To create an alternative to the human cornea, researchers derived it from pig skin. I used a collagen molecule. - A product of the food industry, easy to access.

Researchers have also developed a new, minimally invasive method to treat keratoconus, a condition in which the cornea becomes so thin that it can lead to blindness.

Transplantation typically involves surgically removing the patient's cornea, replacing it with a donated cornea, and sewing it in place using surgical sutures.

Professor Lagari, who led the research group that developed this surgical technique, said:

"Our method does not require the surgeon to remove the patient's own tissue.

"Instead, a small incision is made through which the implant is inserted into the existing cornea.

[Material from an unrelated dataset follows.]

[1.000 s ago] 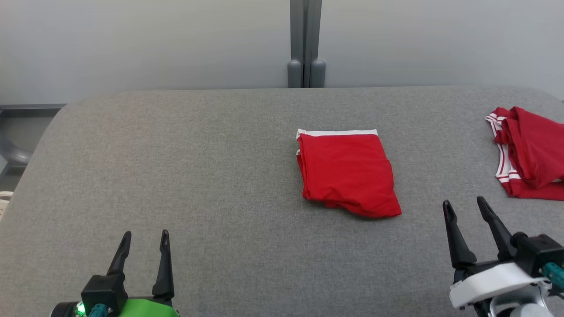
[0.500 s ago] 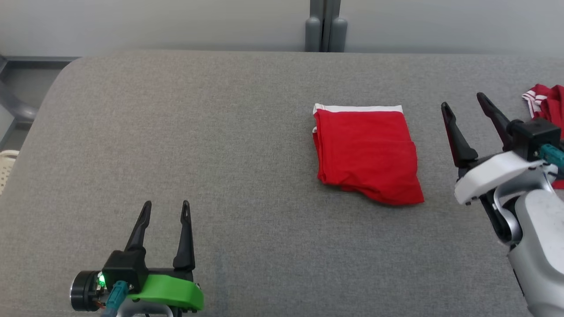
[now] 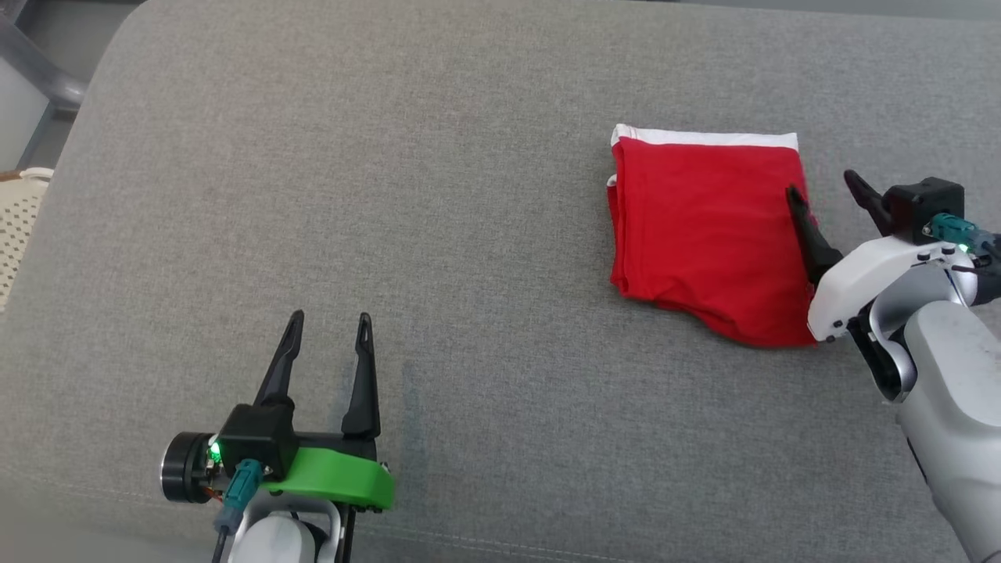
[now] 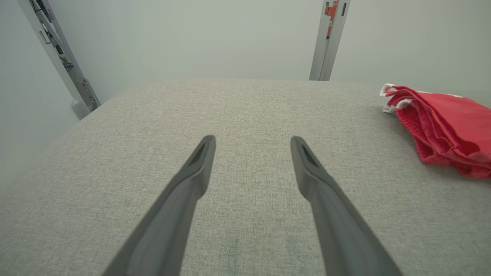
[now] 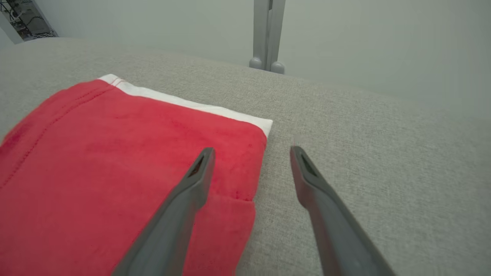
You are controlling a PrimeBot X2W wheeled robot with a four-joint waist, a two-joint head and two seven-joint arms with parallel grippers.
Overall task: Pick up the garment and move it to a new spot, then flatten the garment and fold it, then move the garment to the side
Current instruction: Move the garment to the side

This new surgical technique does not require suturing.

This surgical method and implants have been used by surgeons in Iran and India. In these two countries, many people suffer from corneal blindness and low vision, but there is a significant shortage of corneas and treatment options provided.

Twenty of his who were blind or at risk of blindness due to advanced keratoconus received biomaterial implants.

A study found that the surgery was uncomplicated, the tissue healed quickly, and 8 weeks of treatment with immunosuppressive eye drops prevented implant rejection. 56} Conventional corneal transplantation requires several years of medication.

The patient was followed for 2 years, during which time no complications were noted.

Before surgery, 14 of the 20 participants were blind.

Two years later, no one was blind, and three of his pre-study blind Indian patients regained full (20/20) vision after surgery.